To say that concepts need to be understood through reference to their use in action is something of a truism. Such reference can help clarify and untie knots that may have emerged when concepts have been used without their everyday anchors. This is one view on what philosophy entails – famously described by some commentators on Wittgenstein as a kind of therapy (Fischer, 2018). Often this therapy is for philosophers themselves whose mode of enquiry can lead them away from everyday life. The view also presupposes that these concepts are stable, somewhere already settled in everyday use. Philosophers need to revisit these contexts. Other disciplines have a different interest in how the meaning of concepts is found in use. For one thing, these contexts – and hence the usages to be found in them – may be unfamiliar, the practices of another culture, say. It may be that contexts are changing, and as they do so, altering the meanings of terms used in those contexts. For these disciplines, these concerns are essentially empirical; anthropologists, certain sociologists (others too no doubt), seek to define context and then get to meaning. Whether there are conceptual muddles that might require therapy is a second-order concern, perhaps not even one at all.

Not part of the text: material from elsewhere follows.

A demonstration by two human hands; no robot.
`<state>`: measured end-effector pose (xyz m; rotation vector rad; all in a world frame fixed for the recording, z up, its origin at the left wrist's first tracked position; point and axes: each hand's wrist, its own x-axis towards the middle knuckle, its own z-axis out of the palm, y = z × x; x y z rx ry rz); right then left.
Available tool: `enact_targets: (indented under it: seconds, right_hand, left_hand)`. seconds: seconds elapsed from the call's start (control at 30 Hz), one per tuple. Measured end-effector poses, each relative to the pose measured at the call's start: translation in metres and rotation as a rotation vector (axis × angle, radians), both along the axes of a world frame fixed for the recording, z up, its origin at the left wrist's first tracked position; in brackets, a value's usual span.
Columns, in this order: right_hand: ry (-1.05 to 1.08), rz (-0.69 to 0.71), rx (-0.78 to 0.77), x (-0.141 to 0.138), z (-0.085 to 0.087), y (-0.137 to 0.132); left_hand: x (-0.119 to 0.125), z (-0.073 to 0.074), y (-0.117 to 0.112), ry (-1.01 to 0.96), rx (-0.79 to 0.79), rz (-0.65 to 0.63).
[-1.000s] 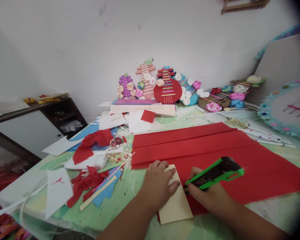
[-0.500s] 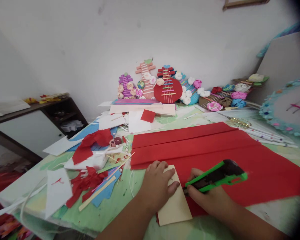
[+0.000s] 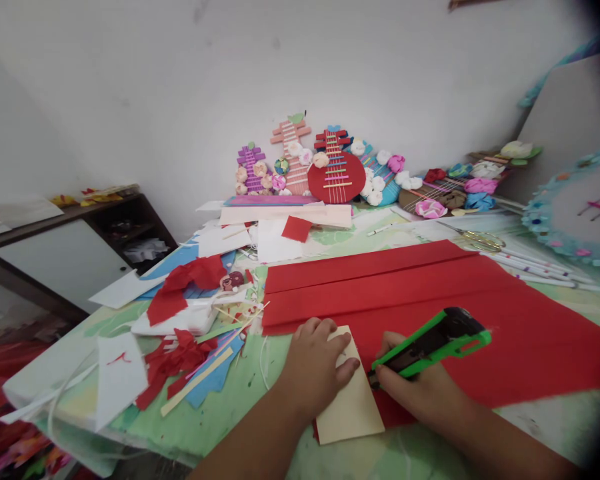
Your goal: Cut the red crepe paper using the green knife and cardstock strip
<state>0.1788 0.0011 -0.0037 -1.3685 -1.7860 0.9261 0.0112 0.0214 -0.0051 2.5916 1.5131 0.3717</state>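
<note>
The blade of the green and black plastic utility knife [image 3: 433,348] cannot be made out: its front end disappears between the right hand [image 3: 415,395] and the right edge of the cream rectangular card [image 3: 353,407]. That hand's fingers [image 3: 386,344] are wrapped tight around the knife's handle, and the rear of the knife sticks up and to the right over the large red paper sheet [image 3: 430,293]. The left hand [image 3: 314,370] lies on the card's upper left part and hides it, with fingers [image 3: 347,367] spread flat and holding nothing. The card rests on the near left corner of the red sheet, which is spread across the green patterned tabletop [image 3: 220,427]; its right end fades into the dark border of the view. Both forearms are cut off at the bottom edge.

A round piece with a blue fringe [image 3: 570,213] is only partly in view at the right. Left of the hands lie torn red paper scraps [image 3: 180,357], with blue and white offcuts too jumbled to sort out. Guitar-shaped paper crafts [image 3: 335,175] lean against the wall at the back.

The only holder in sight is a dark side cabinet [image 3: 55,257] at the left; its open compartment contains something pale and crumpled [image 3: 140,250], too blurred to name.
</note>
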Motion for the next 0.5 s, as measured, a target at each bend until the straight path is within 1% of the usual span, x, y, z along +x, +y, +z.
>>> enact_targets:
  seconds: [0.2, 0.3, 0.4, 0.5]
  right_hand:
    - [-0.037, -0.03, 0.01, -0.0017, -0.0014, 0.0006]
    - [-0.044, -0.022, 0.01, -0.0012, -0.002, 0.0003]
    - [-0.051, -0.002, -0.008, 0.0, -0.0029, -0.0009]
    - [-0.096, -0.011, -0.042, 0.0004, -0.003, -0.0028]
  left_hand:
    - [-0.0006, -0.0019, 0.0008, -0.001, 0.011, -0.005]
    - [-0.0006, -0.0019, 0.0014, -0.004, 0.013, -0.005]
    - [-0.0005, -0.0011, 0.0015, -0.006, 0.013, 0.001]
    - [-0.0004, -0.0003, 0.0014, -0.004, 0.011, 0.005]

Take the concept of the ‘user’ in human–computer interaction (HCI). This is surely to be understood with regard to its use, in relation to the contexts in which persons and computers do things together. It is these doings that make ‘a user’ a real phenomenon, a concept with pragmatic consequences, and it is these consequences that get expressed in the grammar of use for the term, ‘user’. In this grammar, the ‘user’ partly expresses something about machines and partly the humans that use them, or perhaps more accurately, expresses something about the interaction the two engage in (Agre, 2008). The grammar doesn't say what that interaction might be, but somehow what is implied is a complex phenomenon, tacitly encompassing both flesh and silicon, expressing agencies of moral intention and those of machinic calculation. The way I am using the term grammar echoes Wittgenstein's thinking about the same term in his Philosophical Investigations (1953).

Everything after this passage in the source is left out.